Doch den Sieg trug „Nawalny“ des kanadischen Regisseurs Daniel Roher davon. Roher sagte in seiner Dankesrede in Hollywood: „Alexej, die Welt hat deine wichtige Botschaft nicht vergessen. Wir können und dürfen uns nicht scheuen, uns Diktatoren und Autoritarismus entgegenzustellen.“ Nawalnys Ehefrau Julija träumte auf der Oscarbühne vor Millionen Zuschauerinnen und Zuschauern von dem Tag, an dem ihr Mann und ihr Land frei sein würden.
In der Ukraine ist Nawalny keine Lichtgestalt
Der Film „Nawalny“ rekapituliert den Nervengift-Mordanschlag auf den Oppositionellen im August vor drei Jahren und die Aufklärung durch das internationale Rechercheteam Bellingcat in Zusammenarbeit mit Nawalny selbst. Er überlebte die Attacke durch Putins Geheimdienst-Handlanger mit Glück, erholte sich davon in Deutschland und kehrte dann nach Moskau zurück, obwohl er wusste, was ihn dort erwarten würde. Seitdem wird er in Gefängnissen und Lagern weggesperrt. Der Film lässt sich durchaus als Aufruf Nawalnys verstehen, Putin aus dem Kreml zu vertreiben.

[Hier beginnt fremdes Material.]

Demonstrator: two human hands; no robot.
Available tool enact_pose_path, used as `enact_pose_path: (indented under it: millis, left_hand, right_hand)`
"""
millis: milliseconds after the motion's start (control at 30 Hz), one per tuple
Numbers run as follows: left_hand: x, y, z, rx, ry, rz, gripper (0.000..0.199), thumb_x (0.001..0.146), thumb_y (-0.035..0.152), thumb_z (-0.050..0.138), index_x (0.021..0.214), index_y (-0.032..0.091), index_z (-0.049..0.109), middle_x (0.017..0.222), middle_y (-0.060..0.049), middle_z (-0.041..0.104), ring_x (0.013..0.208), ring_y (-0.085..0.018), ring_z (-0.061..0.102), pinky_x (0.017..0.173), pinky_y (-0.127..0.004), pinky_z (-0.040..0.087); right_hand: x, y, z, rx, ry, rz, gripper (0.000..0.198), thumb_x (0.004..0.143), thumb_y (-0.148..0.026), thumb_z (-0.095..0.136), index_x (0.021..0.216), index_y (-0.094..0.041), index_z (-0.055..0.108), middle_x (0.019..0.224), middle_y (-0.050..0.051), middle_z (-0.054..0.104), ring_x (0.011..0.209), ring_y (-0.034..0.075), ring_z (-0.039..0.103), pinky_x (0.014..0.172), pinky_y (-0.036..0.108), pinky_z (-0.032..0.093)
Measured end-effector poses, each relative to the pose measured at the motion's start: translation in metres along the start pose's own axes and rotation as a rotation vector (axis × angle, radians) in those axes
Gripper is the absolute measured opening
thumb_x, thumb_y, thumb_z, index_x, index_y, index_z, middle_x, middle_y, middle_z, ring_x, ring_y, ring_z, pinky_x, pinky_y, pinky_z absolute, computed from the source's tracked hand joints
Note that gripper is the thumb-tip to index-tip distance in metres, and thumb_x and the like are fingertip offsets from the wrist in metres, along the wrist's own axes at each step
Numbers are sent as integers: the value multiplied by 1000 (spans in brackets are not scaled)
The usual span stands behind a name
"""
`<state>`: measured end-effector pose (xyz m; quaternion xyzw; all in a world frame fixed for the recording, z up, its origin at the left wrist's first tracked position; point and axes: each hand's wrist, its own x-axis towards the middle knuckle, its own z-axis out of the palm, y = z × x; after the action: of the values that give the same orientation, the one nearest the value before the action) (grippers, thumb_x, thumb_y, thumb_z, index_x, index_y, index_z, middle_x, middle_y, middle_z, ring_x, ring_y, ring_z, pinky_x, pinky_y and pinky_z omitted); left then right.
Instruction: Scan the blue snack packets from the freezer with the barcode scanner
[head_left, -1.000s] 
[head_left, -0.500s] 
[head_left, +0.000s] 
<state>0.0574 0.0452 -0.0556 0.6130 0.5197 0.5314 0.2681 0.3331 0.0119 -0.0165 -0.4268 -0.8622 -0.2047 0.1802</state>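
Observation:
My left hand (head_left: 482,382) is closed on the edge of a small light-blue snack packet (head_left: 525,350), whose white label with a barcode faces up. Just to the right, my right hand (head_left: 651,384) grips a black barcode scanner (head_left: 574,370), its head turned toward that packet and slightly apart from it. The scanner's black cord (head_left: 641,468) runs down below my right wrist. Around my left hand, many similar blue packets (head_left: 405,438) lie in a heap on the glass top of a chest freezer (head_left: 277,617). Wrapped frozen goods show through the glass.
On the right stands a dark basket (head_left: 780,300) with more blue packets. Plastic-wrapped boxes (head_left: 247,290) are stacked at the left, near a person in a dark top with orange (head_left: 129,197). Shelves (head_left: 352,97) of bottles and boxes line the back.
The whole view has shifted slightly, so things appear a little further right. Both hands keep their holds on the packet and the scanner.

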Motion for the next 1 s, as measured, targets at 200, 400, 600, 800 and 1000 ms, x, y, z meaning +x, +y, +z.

In der Ukraine hat diese Oscarentscheidung offenbar dennoch Bitterkeit ausgelöst. Das dürfte vor allem daran liegen, dass der Kremlkritiker Nawalny in der Ukraine keinesfalls als Lichtgestalt wie zumeist im Westen gesehen wird.
Was in dem „Nawalny“-Film nur am Rande thematisiert wird, ist dessen frühere Nähe zu Nationalisten. Einst marschierte Nawalny mit Rechtsradikalen in Moskau. Besonders seine mindestens unklare Haltung zur Besetzung der Krim 2014 entsetzte die Menschen in der Ukraine: „Ist die Krim ein Sandwich oder etwas, das man nehmen und zurückgeben kann? Das glaube ich nicht“, sagte er damals.
Diesen Satz hat man in der Ukraine nicht vergessen, auch wenn Nawalny aus der Haft das Blutvergießen in der Ukraine als „Krieg eines tollwütigen Verrückten“ scharf verurteilt hat. Im Februar sprach er sich auf Twitter gegen die imperialen Fantasien Russlands aus und plädierte für einen Weg seines Landes in die Demokratie, und zwar ohne Putin.
Der Ukrainer Azad Safarov aus dem „Heimweh“-Filmteam sieht im Sieg der russischen Doku einen Sieg der russischen Propaganda. Diese wisse, „wie man Pseudohelden fördert, wo es keine Helden gibt“, zitiert ihn die US-amerikanische Tageszeitung „Politico“. In den sozialen Medien in der Ukraine sind hämische Reaktionen zu finden. „Nawalny hat seinen Oscar verdient, denn er hat einen russischen Oppositionellen ziemlich gut gespielt“, ließ sich der ukrainische Stand-up-Comedian Anton Tymoschenko vernehmen.
So ist das Kino bei den Oscars zwischen die Fronten des Krieges geraten. Dass die gut 10.000 Academy-Mitglieder sich lediglich zwischen zwei schon vielfach gepriesenen Dokumentationen entschieden haben, geht in dieser aufgehetzten Stimmung unter. Es standen nicht zwei sich bekriegende Nationen zur Wahl, sondern zwei sehenswerte Filme. Kunst ist durchaus politisch und gern auch parteiisch. Aber es schadet ihr, wenn sie in den Sog der politischen Parteilichkeit gezogen wird.